Dans « Parlez-moi de la pluie » réalisé par Agnès Jaoui en 2008 et diffusé lors des Rencontres cinématographiques de Cannes, Pascale Arbillot incarne Florence, une femme sensible engluée dans son rôle d’épouse et de mère de famille exemplaire. Mais elle a un amant, Michel Ronsard, qui fait un reportage sur sa sœur Agathe Villanova. Ce personnage naïf correspond tout à fait à la personnalité de Pascale Arbillot, étonnamment gentille et peu sûre d’elle malgré un CV bien rempli.
Comment s'est passée la rencontre avec Agnès Jaoui et Jean-Pierre Bacri ?
Tout simplement. Ils m'ont contactée pour passer un casting. J'ai d'abord contacté Agnès puis après j'ai passé des essais sur une scène très précise du scénario avec Jean-Pierre. J'ai eu le rôle un mois après. C'était horrible mais j'étais super contente.
Qu'est-ce qui vous a poussé à faire ce film ?
Rien ne m'a poussée. Déjà être choisie, ça a été pour moi un cataclysme heureux. Alors quand j'y suis allée, j'ai joué avec la joie et l'envie de tourner avec des gens que j'aime et que j'aimais avant de les rencontrer. C'était une chance inouïe d'être avec ces acteurs.
Comment vous avez réagi à la lecture du scénario ?
Je l'ai trouvé extrêmement bouleversant. Je me suis tout de suite dit : "On dirait du Bacri... euh... du Tchékhov" (rires) car il est à la fois intimiste et impressionniste. C'est une chronique des petites choses de la vie. Il aborde des angles profonds, que ce soit les rapports homme/femme, la religion, la liberté (celle qu'on accorde aux autres et à soi), la tolérance, l'humiliation, la politique. Tout cela dans un scénario très tenu, avec très peu d'actions. Ce dramatisme m'a beaucoup touchée.
Quelles images il a vous évoqué ?
J'avais l'impression de voir des gens en attente de quelque chose. Ca m'a fait penser aux trois sœurs de Tchekhov qui vont à Moscou. L'une d'entre elle a toujours froid même en plein été. Elle n'est pas heureuse de sa vie mais ne fera jamais rien pour changer. J'ai aussi des images de nature qui me viennent à l'esprit. Beaucoup de nature, de forêt, de froid, de chaud, de rivière. Et puis au milieu de ça, il y a des gens dans une maison et dans un jardin englués dans leur vie. Certains s'en contentent, d'autres pas.
Comment vous avez imaginé votre personnage ?
J'ai fait totalement confiance à Agnès et à Jean Pierre car avec eux, tout est écrit. Le dialogue participe à la construction du personnage. Il suffit de jouer les mots. Agnès est par ailleurs une actrice et une réalisatrice démente. Je me suis sentie protégée, en confiance. J'avais même l'impression d'être au service de quelque chose plus grand que moi.
Comment était l'ambiance sur le tournage ?
Très bosseur. C'est tout ce que j'aime : on travaille sérieusement mais ça ne nous empêche pas de rigoler, de partager des moments d'émotions intenses. Ya des scènes avec Jean-Pierre où on a failli pleurer, on était très ému parce que l'histoire d'amour entre eux dans le film est secrète. C'était très touchant.
Une fois que le film a été terminé, qu'est-ce que vous en avez pensé ?
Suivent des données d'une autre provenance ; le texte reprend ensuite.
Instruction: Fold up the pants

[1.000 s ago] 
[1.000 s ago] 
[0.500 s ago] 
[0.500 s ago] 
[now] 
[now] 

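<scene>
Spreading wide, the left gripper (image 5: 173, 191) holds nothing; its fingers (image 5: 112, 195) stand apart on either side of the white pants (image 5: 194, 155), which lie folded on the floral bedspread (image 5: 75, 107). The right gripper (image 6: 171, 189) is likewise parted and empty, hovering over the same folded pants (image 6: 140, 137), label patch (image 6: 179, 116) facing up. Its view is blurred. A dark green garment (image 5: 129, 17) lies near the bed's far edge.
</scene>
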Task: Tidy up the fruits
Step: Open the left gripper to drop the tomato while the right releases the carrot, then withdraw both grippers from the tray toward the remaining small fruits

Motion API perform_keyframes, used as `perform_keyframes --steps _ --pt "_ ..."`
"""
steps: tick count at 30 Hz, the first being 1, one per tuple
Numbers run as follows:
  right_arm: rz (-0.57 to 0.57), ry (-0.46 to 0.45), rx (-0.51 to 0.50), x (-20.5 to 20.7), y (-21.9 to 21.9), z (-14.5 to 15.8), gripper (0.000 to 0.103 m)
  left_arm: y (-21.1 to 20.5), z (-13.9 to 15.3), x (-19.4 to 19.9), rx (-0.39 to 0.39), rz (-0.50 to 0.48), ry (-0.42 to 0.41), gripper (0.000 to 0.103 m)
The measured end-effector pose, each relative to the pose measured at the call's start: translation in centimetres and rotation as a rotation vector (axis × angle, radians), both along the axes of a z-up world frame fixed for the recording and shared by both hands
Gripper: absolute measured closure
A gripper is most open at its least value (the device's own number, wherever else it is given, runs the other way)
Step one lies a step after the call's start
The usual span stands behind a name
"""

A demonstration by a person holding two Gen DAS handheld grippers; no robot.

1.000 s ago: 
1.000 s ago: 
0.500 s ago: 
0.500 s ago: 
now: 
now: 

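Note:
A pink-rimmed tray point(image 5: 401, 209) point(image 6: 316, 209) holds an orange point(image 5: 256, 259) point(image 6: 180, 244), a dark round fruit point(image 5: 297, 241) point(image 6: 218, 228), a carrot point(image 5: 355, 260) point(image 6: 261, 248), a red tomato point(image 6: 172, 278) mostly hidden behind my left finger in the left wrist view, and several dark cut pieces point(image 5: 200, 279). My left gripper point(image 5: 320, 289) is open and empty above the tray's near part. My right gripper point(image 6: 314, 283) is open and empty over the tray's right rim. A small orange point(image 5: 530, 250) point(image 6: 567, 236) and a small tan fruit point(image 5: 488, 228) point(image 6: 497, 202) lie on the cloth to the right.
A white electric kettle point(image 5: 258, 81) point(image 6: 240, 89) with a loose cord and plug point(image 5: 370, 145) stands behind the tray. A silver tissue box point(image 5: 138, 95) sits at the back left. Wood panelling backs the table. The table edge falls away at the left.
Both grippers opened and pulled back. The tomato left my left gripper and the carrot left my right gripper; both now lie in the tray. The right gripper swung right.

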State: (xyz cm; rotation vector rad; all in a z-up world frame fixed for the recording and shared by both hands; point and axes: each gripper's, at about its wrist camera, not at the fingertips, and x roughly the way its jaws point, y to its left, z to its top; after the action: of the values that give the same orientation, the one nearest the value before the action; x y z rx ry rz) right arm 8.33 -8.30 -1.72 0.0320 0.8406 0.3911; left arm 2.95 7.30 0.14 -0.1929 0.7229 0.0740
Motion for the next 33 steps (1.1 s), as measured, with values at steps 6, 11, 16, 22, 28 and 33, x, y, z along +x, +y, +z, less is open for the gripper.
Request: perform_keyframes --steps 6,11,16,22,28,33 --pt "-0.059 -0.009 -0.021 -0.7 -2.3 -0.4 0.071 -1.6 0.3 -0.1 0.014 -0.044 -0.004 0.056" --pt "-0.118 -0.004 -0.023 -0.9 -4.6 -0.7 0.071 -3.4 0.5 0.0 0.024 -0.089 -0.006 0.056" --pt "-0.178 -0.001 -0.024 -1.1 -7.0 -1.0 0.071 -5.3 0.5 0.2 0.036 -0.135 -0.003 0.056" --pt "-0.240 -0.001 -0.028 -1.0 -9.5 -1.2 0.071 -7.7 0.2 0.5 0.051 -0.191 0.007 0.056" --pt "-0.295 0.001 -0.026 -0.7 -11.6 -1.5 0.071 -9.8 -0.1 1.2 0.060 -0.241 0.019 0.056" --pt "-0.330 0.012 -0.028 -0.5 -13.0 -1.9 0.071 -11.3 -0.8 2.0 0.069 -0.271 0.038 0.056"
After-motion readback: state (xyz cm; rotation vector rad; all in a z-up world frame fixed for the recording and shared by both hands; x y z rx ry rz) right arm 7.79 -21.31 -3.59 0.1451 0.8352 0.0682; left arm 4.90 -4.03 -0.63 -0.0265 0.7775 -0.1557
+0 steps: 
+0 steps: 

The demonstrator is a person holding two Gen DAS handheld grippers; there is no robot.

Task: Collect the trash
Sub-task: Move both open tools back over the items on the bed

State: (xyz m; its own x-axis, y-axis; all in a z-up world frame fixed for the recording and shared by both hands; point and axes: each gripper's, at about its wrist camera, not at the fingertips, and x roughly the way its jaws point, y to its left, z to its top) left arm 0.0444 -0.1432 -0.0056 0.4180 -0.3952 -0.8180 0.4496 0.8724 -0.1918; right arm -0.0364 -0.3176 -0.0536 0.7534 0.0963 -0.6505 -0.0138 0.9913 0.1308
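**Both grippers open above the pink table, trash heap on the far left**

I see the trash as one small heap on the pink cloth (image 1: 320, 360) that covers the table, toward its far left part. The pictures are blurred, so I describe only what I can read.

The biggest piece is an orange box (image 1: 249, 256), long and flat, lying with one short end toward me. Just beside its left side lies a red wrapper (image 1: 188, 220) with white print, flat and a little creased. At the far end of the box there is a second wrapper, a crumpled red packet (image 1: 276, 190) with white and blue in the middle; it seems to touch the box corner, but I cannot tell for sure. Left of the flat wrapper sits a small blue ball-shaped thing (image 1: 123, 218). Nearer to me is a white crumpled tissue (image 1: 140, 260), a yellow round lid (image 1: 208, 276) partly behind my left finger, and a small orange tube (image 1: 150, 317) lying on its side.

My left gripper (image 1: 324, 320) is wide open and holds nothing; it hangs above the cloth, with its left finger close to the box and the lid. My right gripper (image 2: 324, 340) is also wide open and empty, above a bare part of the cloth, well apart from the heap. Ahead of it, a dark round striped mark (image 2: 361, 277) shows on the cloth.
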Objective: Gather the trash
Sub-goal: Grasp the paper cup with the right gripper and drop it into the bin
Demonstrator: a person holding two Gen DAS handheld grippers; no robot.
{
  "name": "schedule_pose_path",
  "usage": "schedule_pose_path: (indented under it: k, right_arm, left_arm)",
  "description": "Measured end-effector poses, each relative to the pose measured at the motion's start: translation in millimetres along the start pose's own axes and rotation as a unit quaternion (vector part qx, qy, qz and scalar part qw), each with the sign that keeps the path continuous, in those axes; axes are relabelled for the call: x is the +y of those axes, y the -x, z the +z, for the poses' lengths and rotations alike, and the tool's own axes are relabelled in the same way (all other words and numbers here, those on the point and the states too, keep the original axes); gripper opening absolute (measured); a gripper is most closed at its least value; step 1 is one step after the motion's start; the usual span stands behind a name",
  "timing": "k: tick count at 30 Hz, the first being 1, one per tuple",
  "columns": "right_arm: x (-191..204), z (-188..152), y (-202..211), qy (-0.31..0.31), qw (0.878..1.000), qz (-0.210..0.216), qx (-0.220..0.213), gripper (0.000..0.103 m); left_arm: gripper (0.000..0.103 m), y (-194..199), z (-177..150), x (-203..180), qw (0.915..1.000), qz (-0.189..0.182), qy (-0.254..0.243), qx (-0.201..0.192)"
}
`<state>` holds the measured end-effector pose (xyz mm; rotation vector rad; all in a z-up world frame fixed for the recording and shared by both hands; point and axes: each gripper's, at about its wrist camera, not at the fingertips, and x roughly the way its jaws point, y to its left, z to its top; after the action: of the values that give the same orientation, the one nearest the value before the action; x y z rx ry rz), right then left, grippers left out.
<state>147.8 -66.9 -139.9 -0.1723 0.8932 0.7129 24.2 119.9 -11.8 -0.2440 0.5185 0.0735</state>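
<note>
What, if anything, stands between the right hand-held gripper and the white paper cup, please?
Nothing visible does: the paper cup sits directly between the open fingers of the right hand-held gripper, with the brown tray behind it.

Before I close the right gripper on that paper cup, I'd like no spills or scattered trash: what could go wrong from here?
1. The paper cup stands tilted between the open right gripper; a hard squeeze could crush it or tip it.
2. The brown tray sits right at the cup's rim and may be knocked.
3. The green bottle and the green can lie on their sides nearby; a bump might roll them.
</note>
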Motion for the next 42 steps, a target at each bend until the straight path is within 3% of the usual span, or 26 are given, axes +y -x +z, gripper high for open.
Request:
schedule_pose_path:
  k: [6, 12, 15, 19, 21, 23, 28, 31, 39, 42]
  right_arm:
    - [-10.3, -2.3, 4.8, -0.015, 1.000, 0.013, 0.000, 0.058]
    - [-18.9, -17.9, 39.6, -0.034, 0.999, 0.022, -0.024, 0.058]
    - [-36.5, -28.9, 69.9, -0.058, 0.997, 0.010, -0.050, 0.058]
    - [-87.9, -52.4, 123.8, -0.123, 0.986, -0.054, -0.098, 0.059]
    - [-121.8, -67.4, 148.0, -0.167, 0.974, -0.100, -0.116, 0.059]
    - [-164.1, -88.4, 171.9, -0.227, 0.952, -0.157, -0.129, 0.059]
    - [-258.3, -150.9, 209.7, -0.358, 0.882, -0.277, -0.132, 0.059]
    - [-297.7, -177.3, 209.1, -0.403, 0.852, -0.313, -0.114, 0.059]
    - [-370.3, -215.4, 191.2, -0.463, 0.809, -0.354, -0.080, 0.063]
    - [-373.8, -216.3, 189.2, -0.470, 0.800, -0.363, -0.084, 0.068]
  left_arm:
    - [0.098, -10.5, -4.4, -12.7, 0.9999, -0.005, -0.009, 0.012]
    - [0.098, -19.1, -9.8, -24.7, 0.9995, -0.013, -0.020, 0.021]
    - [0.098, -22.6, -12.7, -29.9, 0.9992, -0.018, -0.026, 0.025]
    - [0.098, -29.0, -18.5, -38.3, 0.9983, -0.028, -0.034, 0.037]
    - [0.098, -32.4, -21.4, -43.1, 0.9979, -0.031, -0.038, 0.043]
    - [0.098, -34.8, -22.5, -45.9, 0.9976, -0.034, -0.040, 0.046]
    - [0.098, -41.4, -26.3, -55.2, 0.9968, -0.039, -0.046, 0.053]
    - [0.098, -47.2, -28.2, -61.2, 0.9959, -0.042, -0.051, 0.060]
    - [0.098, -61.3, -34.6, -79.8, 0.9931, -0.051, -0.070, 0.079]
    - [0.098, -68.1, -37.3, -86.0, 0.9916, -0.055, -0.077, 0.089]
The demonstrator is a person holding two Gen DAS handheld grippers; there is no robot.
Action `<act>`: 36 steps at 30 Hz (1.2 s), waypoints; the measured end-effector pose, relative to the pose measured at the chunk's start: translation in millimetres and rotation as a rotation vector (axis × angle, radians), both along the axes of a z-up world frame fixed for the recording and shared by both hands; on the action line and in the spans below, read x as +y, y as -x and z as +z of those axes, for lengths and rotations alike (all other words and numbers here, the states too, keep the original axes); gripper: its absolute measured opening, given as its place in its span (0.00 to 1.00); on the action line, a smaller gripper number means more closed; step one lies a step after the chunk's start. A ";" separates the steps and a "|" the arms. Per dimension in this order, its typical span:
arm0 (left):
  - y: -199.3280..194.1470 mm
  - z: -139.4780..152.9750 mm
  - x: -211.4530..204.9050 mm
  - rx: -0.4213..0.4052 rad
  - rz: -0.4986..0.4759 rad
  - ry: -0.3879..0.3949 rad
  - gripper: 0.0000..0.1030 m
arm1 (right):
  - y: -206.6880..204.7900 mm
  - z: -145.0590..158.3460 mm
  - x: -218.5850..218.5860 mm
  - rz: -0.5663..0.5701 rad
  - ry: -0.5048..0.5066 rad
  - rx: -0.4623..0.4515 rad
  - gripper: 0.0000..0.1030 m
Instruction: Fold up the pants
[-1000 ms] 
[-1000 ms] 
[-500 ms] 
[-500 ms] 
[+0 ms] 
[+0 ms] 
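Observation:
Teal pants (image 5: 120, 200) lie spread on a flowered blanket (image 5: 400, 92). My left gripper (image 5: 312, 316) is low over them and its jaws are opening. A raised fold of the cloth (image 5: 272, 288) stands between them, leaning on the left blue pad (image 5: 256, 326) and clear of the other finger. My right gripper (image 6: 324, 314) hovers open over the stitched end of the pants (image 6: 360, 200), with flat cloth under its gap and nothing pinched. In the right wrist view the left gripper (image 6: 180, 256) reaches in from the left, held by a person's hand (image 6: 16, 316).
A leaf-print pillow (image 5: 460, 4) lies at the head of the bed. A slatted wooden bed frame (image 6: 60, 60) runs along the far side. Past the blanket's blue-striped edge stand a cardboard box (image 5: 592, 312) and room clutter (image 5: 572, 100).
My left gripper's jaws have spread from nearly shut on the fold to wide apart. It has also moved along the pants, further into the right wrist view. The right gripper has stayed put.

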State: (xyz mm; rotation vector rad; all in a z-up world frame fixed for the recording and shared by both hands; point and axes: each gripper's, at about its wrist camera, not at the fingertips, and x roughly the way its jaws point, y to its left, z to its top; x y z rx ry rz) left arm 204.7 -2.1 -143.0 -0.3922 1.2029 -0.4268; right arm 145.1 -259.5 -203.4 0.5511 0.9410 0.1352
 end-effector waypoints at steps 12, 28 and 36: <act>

J'ai eu un choc la première fois parce que j'ai vraiment vu un film, c'est-à-dire que normalement quand on tourne, on voit les choses, on a du mal à être spectateur. Là, je me suis pris dans le personnage (bon c'est sûr qu'au début on se regarde plus que les autres, c'est nul mais on ne peut pas s'en empêcher). Là, pour la première fois de ma vie, ce n’est pas moi que j’ai aperçu mais le personnage : une pauvre femme perdue. Après j'ai regardé les autres, y a plein de scènes que j'avais pas vues comme celle entre Jean-Pierre et Djamel, ou celle d'Agnès qui pleure toute seule à un moment donné. C'était extrêmement bouleversant. En même temps, j'ai eu l'impression d'avoir été un peu volée car quelque chose d'intime a été pris en chacun de nous. J’ai redécouverts ces acteurs alors que je les connaissais, c'était très étonnant. On dirait qu'Agnès nous a piqués des trucs super intimes sans que l'on s'en rende compte. C'est comme si on n’avait pas travaillé et qu'elle avait juste filmé qui on était... mais pas complètement non plus parce qu'on n'est pas le personnage. C'est un truc particulier mais on l'a tous ressenti. Elle est très forte pour le casting et pour extraire la "substantifique moelle", comme on dit.